**Aim of the task**
Return, from the data that follows, each line that holds the word "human".

**Stored data**

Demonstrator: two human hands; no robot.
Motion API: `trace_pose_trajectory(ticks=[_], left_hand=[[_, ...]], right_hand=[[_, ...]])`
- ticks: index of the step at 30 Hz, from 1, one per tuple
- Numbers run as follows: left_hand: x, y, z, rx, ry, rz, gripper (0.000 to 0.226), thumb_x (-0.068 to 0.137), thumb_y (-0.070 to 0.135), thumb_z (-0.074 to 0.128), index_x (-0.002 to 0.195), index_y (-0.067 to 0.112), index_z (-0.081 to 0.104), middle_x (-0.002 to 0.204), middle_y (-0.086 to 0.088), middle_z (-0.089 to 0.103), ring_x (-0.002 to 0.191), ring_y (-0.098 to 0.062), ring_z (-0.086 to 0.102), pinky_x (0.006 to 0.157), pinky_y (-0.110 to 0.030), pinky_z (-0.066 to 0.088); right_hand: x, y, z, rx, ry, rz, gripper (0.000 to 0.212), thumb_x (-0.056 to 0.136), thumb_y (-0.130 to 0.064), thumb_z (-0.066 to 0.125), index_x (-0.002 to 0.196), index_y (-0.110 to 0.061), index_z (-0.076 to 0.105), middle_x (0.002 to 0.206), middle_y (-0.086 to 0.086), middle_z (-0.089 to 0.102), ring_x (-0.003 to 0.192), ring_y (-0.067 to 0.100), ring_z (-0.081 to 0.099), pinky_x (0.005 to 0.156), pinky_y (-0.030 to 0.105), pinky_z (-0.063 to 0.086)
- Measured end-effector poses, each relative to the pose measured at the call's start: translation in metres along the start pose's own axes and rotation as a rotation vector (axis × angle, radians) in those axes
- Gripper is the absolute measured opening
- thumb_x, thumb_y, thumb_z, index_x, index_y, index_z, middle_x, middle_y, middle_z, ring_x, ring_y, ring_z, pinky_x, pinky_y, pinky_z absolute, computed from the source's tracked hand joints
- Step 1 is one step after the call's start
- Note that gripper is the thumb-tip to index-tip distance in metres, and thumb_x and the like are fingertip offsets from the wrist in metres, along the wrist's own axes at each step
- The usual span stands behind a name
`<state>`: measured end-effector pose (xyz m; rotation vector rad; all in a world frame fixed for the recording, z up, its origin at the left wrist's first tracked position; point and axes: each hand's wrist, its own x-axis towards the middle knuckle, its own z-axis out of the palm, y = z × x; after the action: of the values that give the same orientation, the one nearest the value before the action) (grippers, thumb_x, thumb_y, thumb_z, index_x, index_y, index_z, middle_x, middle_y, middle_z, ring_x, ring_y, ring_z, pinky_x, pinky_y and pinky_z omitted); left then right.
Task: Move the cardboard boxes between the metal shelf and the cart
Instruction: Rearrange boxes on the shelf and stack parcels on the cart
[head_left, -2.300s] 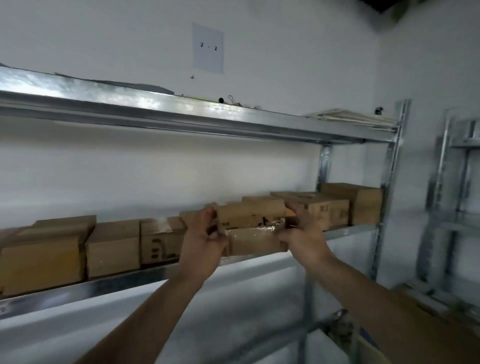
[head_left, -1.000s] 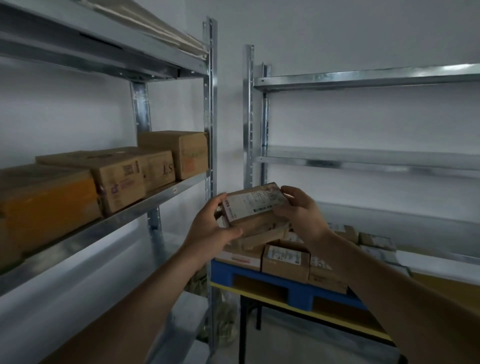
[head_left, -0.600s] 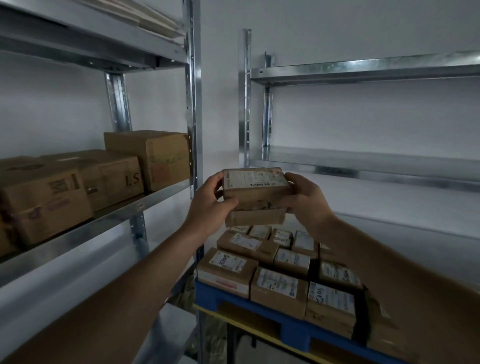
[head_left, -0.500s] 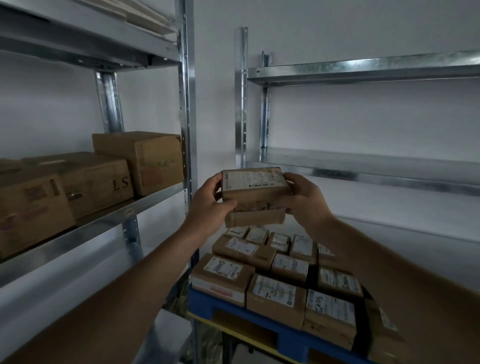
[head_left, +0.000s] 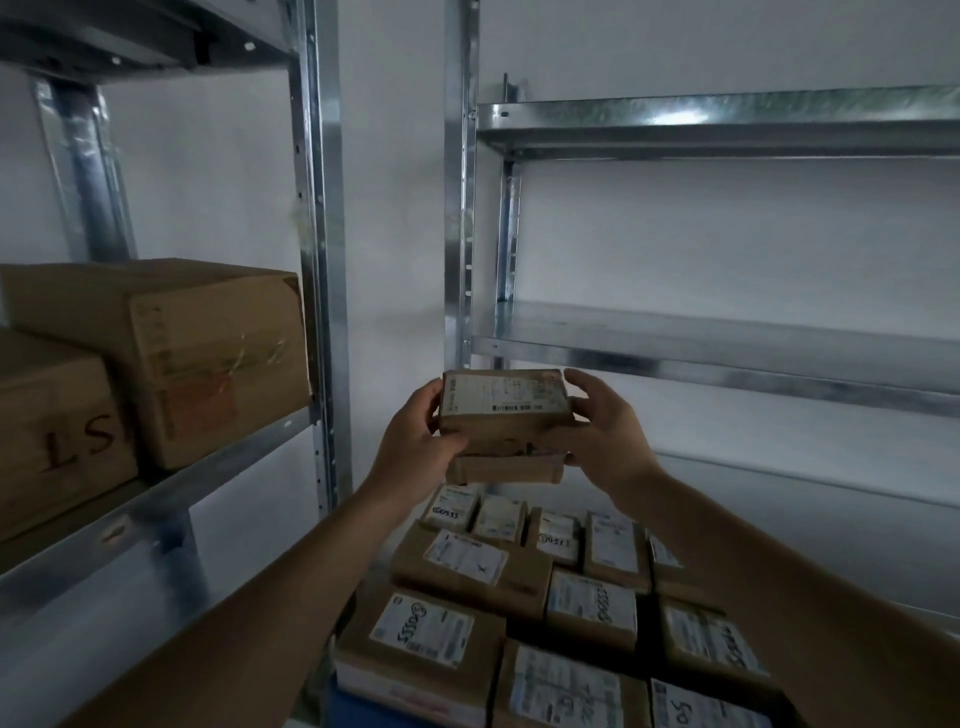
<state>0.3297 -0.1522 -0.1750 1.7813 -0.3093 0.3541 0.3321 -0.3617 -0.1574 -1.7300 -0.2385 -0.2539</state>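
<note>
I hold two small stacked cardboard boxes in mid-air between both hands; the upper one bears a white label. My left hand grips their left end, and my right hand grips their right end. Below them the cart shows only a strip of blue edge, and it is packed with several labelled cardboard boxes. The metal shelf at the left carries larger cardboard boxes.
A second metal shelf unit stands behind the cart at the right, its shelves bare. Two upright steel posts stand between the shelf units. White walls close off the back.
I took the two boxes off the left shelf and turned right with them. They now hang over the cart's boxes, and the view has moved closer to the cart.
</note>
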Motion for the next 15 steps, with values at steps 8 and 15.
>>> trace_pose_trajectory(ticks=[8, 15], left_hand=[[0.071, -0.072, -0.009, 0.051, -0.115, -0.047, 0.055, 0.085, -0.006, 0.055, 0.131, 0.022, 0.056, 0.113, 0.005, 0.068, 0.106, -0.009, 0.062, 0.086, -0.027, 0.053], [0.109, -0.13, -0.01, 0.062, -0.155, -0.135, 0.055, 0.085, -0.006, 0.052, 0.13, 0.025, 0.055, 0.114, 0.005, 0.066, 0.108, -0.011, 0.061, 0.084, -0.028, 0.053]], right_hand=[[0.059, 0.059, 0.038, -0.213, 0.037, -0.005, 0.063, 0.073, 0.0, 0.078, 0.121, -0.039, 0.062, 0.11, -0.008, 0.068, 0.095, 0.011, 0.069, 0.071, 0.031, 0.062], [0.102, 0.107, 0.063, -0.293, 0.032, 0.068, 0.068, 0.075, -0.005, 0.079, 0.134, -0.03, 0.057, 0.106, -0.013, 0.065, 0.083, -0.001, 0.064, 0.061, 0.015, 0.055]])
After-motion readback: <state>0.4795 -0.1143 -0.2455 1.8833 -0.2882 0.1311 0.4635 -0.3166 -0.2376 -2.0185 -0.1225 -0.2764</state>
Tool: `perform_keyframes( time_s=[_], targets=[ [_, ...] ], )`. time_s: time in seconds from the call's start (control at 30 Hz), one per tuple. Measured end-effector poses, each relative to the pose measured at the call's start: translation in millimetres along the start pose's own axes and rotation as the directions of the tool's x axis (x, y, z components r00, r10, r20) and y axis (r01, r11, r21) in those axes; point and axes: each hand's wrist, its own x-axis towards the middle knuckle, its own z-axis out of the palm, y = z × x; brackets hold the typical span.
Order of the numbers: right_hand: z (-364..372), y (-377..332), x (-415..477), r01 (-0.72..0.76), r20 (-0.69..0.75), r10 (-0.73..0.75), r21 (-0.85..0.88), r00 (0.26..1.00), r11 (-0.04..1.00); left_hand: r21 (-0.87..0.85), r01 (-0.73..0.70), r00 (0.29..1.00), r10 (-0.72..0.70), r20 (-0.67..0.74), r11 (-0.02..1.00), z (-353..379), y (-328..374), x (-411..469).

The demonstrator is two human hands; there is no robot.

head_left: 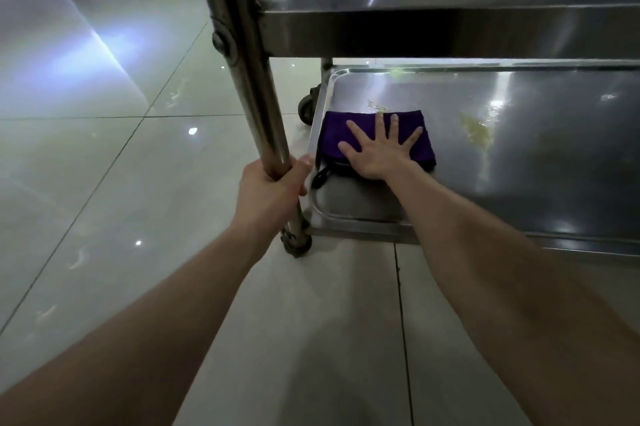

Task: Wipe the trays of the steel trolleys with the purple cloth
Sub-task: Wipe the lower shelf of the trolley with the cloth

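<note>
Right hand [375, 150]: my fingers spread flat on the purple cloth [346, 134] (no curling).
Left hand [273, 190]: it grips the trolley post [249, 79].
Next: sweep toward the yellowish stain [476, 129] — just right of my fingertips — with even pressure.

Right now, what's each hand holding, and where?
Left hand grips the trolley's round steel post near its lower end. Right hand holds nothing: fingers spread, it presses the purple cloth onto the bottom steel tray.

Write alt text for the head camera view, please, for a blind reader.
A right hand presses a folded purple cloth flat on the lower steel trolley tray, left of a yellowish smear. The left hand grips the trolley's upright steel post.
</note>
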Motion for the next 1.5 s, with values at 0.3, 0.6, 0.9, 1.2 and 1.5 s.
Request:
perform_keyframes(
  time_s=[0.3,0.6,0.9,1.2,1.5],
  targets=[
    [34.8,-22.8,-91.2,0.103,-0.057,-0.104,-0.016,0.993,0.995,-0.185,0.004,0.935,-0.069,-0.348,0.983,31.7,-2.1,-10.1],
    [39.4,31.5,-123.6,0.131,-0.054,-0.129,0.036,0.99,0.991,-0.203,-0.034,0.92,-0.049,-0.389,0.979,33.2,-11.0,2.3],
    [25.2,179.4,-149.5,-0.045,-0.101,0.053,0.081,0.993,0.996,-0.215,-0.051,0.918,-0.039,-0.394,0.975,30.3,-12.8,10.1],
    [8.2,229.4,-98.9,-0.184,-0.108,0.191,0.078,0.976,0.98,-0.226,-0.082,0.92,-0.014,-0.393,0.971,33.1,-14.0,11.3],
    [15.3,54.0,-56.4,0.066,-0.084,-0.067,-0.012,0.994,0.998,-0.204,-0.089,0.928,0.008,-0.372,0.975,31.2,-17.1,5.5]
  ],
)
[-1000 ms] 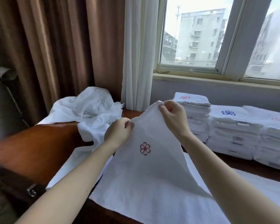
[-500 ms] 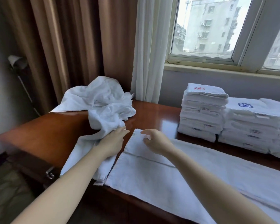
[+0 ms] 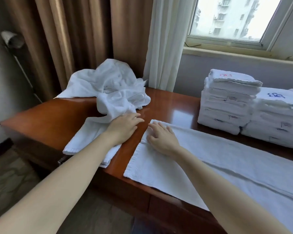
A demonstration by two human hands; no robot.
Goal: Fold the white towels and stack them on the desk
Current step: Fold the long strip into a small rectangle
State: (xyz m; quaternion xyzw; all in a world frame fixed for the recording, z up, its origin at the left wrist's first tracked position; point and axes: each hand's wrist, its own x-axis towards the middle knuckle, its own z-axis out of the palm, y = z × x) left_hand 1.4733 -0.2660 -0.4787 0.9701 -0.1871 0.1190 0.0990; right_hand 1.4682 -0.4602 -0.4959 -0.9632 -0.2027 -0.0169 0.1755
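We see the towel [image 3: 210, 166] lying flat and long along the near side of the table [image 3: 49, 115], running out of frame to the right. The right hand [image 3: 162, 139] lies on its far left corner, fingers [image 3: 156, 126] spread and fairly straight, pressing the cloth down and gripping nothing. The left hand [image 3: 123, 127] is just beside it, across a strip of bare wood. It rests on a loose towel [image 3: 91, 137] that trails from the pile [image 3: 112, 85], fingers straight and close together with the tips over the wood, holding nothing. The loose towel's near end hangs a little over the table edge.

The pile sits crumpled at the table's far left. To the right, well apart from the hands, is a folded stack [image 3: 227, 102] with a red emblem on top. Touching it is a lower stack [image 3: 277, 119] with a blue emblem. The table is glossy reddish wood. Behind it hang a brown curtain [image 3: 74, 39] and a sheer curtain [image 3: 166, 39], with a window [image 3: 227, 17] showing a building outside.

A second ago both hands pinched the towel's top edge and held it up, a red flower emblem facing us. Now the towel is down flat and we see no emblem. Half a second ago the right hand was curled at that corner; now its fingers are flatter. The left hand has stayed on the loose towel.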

**Response**
Demonstrator: two human hands; no robot.
The demonstrator is two human hands; there is no robot.
A demonstration by two human hands; no robot.

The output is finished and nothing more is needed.